Bu ayetleri, sureleri, zikirleri, önerilen duaları... ruhta bulundurmanın en önemli faydası, ölüm ötesinde bize gönderilecek mesajların alınmasının çok çok ötesinde, ölümün tadılmasıyla birlikte başlayacak yeni-yeni süreçlerde o boyutun şartları içinde bunların tekrar değerlendirilebilecek olmasıdır. Bu nedenle, o ortamlarda bize ışık tutacak, yol gösterecek, bizi uyaracak, ikaz edecek, zarar ve ıstırap verecek durumlara karşı korunmak için, en azıyla Kuran’ın tümünün bir defalığına dahi olsa hatmedilmesi ya da bize önerilen belli bölümlerinin ezberlenmesi, en iyisi ise, bu ifadelerle işaret edilen gerçekleri idrak edip anlayarak, hissedip yaşayarak bunların ruha kayıt edilmesidir. Bu kelimelerin, cümlelerin her boyutta bir karşılığının bulunması dolayısıyla bu durum sadece kabir, kabir içi, berzah, mahşer, cehennem boyutlarıyla sınırlı olmayıp cennet yaşantısında da bu bilgi kaynağı bize ışık tutmaya devam edecektir.

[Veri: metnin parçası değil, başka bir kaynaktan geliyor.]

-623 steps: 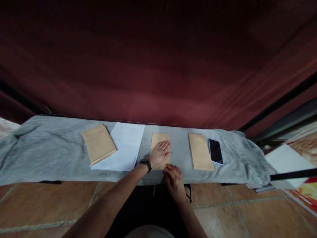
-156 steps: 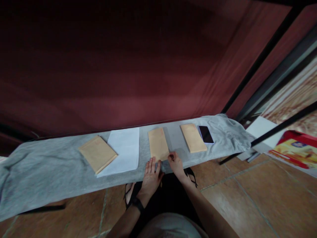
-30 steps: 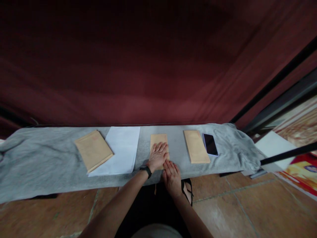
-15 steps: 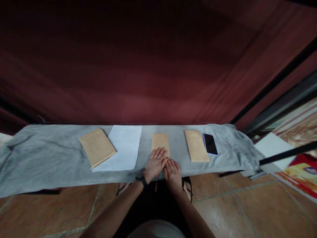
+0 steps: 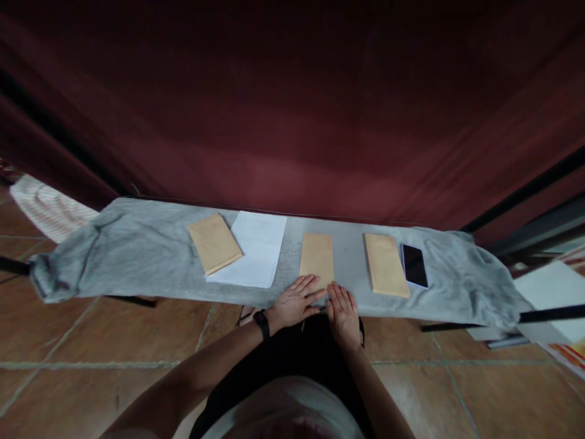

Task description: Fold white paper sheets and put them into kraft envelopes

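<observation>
— Terracotta floor tiles [image 5: 91,341] come nearest. How do the arms lie over them?

— Both forearms run up from 6 o'clock and draw together at the near edge of the worktop [image 5: 137,286]. The left forearm slants in from 7 o'clock, with a black wristband [image 5: 262,322] at the wrist. The right one comes up almost straight.

— And the hands?

— The left hand [image 5: 297,299] lies palm down, flat and released, with its fingers spread and pointing toward 2 o'clock. The right hand [image 5: 343,311] is just beside it, also flat and slack, with its fingers toward 12. Neither grasps anything.

— Where is the middle envelope [image 5: 316,259]?

— At 12 o'clock from the hands, flat on the grey cloth [image 5: 150,256] that covers the worktop, long side running away from the person. The left fingertips [image 5: 320,291] reach its near edge, and the right fingertips [image 5: 336,288] sit at its near right corner. Whether they press on the paper or only on the cloth, I cannot tell.

— What else is on the cloth?

— At 2 o'clock from the right hand lies a second tan envelope [image 5: 386,273], with a dark phone [image 5: 414,266] touching its right side. At 10 o'clock from the left hand there is a white sheet [image 5: 258,250], and a third envelope [image 5: 214,242] overlaps its left edge at a slant.

— And farthest off?

— A dark red curtain [image 5: 292,122] hangs behind the worktop.
</observation>
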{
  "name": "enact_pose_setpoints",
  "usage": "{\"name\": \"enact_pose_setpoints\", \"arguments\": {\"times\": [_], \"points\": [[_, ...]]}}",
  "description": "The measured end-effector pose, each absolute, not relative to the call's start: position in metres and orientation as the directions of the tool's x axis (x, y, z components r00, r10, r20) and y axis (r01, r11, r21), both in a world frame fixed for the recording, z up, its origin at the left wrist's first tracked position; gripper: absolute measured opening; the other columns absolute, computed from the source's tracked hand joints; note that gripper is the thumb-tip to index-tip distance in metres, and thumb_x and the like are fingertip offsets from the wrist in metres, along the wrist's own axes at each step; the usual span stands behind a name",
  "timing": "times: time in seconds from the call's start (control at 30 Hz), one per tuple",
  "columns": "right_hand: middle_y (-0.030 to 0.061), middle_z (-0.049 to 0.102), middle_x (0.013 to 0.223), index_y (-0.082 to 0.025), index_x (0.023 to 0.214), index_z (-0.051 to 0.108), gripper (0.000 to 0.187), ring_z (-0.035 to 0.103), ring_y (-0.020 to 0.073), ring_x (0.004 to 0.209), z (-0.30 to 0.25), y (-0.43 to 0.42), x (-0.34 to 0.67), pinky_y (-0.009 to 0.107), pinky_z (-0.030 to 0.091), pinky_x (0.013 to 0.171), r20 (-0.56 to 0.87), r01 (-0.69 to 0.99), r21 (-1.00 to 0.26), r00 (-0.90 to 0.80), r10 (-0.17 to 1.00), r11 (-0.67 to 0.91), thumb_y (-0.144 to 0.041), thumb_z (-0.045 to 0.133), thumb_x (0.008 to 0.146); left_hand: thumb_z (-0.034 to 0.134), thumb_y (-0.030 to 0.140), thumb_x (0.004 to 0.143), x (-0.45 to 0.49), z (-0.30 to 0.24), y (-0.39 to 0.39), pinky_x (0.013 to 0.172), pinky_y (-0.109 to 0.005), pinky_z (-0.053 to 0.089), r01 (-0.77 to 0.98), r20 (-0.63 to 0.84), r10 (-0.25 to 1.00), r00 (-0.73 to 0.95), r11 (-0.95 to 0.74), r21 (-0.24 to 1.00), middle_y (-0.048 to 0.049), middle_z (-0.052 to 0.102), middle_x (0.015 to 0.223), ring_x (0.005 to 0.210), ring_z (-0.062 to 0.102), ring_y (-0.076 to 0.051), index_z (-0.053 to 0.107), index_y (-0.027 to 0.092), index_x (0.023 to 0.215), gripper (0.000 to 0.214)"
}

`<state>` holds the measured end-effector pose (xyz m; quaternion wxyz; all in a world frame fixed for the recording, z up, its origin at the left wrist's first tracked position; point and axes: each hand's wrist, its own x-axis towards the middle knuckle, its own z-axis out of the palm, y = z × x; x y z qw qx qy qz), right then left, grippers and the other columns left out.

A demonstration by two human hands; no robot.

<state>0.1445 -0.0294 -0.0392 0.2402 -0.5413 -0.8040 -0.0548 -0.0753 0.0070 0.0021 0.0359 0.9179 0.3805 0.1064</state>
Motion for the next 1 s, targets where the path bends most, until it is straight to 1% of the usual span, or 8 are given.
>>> {"name": "enact_pose_setpoints", "arguments": {"times": [0.1,0.2,0.3,0.43,0.57,0.77,0.87,1.0], "points": [[0.014,0.052,0.15,-0.014,0.152,0.043,0.049,0.044,0.0263,0.141,-0.037,-0.033,0.145,0.049,0.03,0.118,0.447,0.898,-0.174,-0.294,0.845,0.404,-0.02,0.034,0.104,0.05,0.054,0.099,-0.076,0.005,0.006,0.124,-0.042,0.019,0.692,0.156,0.712,0.685,-0.702,0.167,-0.0061,0.026,0.166,0.153,0.023,-0.023,0.036,0.033,0.154,0.06],[0.0161,0.054,0.148,-0.012,0.148,0.048,0.047,0.044,0.0268,0.142,-0.034,-0.037,0.135,0.051,0.029,0.119,0.462,0.91,-0.19,-0.25,0.851,0.37,-0.02,0.033,0.104,0.051,0.053,0.099,-0.076,0.006,0.005,0.124,-0.042,0.02,0.692,0.156,0.713,0.683,-0.701,0.172,-0.0063,0.026,0.166,0.153,0.022,-0.023,0.037,0.032,0.153,0.06],[0.017,0.053,0.149,-0.011,0.147,0.049,0.047,0.043,0.0268,0.143,-0.033,-0.041,0.126,0.052,0.029,0.119,0.459,0.903,-0.186,-0.27,0.847,0.388,-0.02,0.033,0.104,0.053,0.052,0.099,-0.075,0.006,0.005,0.125,-0.041,0.019,0.687,0.162,0.708,0.688,-0.707,0.169,-0.0077,0.026,0.166,0.153,0.023,-0.023,0.036,0.031,0.154,0.062],[0.0164,0.05,0.152,-0.012,0.15,0.044,0.049,0.041,0.0266,0.144,-0.035,-0.045,0.128,0.052,0.029,0.119,0.433,0.895,-0.163,-0.314,0.845,0.416,-0.019,0.034,0.104,0.052,0.052,0.099,-0.075,0.006,0.003,0.125,-0.044,0.018,0.686,0.155,0.702,0.695,-0.712,0.148,-0.0083,0.024,0.167,0.154,0.021,-0.024,0.034,0.031,0.155,0.063],[0.015,0.049,0.153,-0.012,0.152,0.041,0.05,0.042,0.027,0.143,-0.037,-0.045,0.14,0.052,0.027,0.12,0.415,0.898,-0.135,-0.333,0.847,0.419,-0.019,0.034,0.104,0.053,0.05,0.099,-0.076,0.006,0.002,0.125,-0.045,0.016,0.688,0.145,0.701,0.698,-0.713,0.135,-0.0079,0.025,0.166,0.154,0.021,-0.024,0.035,0.031,0.154,0.061],[0.0139,0.052,0.15,-0.015,0.151,0.044,0.049,0.047,0.0268,0.139,-0.038,-0.044,0.147,0.052,0.026,0.12,0.421,0.905,-0.146,-0.308,0.853,0.399,-0.02,0.033,0.103,0.053,0.049,0.099,-0.081,0.003,0.0,0.125,-0.045,0.015,0.686,0.116,0.696,0.708,-0.718,0.123,-0.0094,0.025,0.166,0.154,0.019,-0.023,0.036,0.027,0.153,0.06],[0.0131,0.055,0.148,-0.015,0.149,0.047,0.048,0.049,0.0262,0.137,-0.039,-0.043,0.148,0.051,0.026,0.12,0.426,0.911,-0.158,-0.286,0.858,0.382,-0.021,0.033,0.103,0.053,0.048,0.099,-0.085,0.0,-0.001,0.126,-0.044,0.015,0.687,0.127,0.697,0.706,-0.718,0.115,-0.0103,0.027,0.165,0.154,0.019,-0.023,0.038,0.024,0.152,0.06],[0.0118,0.056,0.147,-0.017,0.149,0.047,0.047,0.05,0.025,0.137,-0.038,-0.043,0.15,0.05,0.028,0.119,0.434,0.916,-0.174,-0.259,0.863,0.363,-0.023,0.034,0.104,0.053,0.046,0.1,-0.091,-0.005,-0.004,0.126,-0.044,0.017,0.697,0.155,0.704,0.693,-0.709,0.106,-0.0105,0.029,0.164,0.153,0.021,-0.022,0.037,0.023,0.152,0.059]]}}
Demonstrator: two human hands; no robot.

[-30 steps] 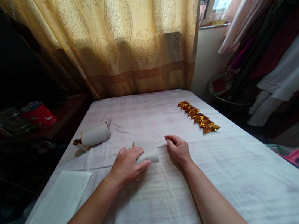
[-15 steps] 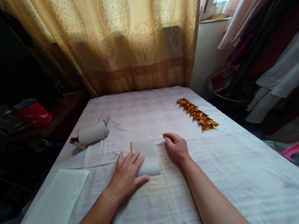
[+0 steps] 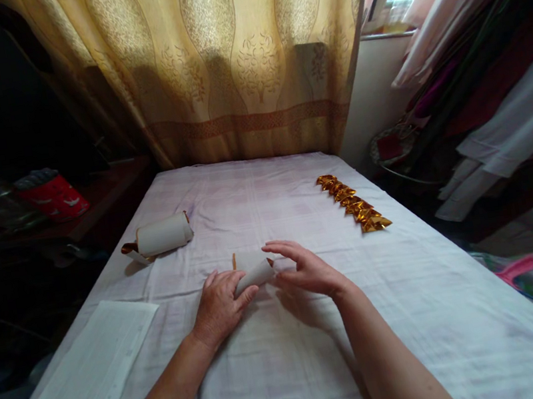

Ancak, tüm bu çalışmaların Arapça orijinaliyle okunarak yapılması zorunludur. Bunu da kısaca şöyle izah edebiliriz: İnsan beyni de bilgisayardakine benzer, fakat (+) ve (-) ikili  sisteme dayalı bir dil kullanır. Bu yüzden beynin içinde TV ve bilgisayarlardaki gibi ne görüntü ne de ses bulunur. Beş duyu boyutundaki görüntü, ses, dokunma, tat, koklama olarak algıladığımız tüm her şey, beynimiz içindeki bu (+) ve (–) biçimli bir dille düzenlenmiş elektrik sinyalleri ve bu sinyallerin yaymış olduğu (E-M) dalgalarından başka bir şey değildir ve beyin dışarıdan kendisine gelen ve kendi ürettiği mana yüklü dalgaları bu dil ile şifreleyerek aynı anda hem ruha, hem de dışa yaymakta ve bu da kesintisiz bir biçimde her an devam etmektedir. Dolayısıyla, önemli olan lisan değil, o lisan ile harekete geçen beynin elektriksel ve bunun neden olduğu (E- M) dalgalarıdır. Bu yüzden holografik esasa dayalı bir biçimde her an yayınlanmakta olan bu evrensel sisteme ait olan manalar, maddesel boyutumuzda bu harflerle, kelimelerle, cümlelerle şekillendiği, açığa çıktığı ve bizim de bu evrensel manalarla rezonansa geçebilmemiz, beynimizi bu anlamlara ayarlayabilmemiz, çeşitli enerjileri ruha yükleyebilmemiz için ibadetlerimizi Arapça orijinalleriyle yapmak mecburiyetindeyiz.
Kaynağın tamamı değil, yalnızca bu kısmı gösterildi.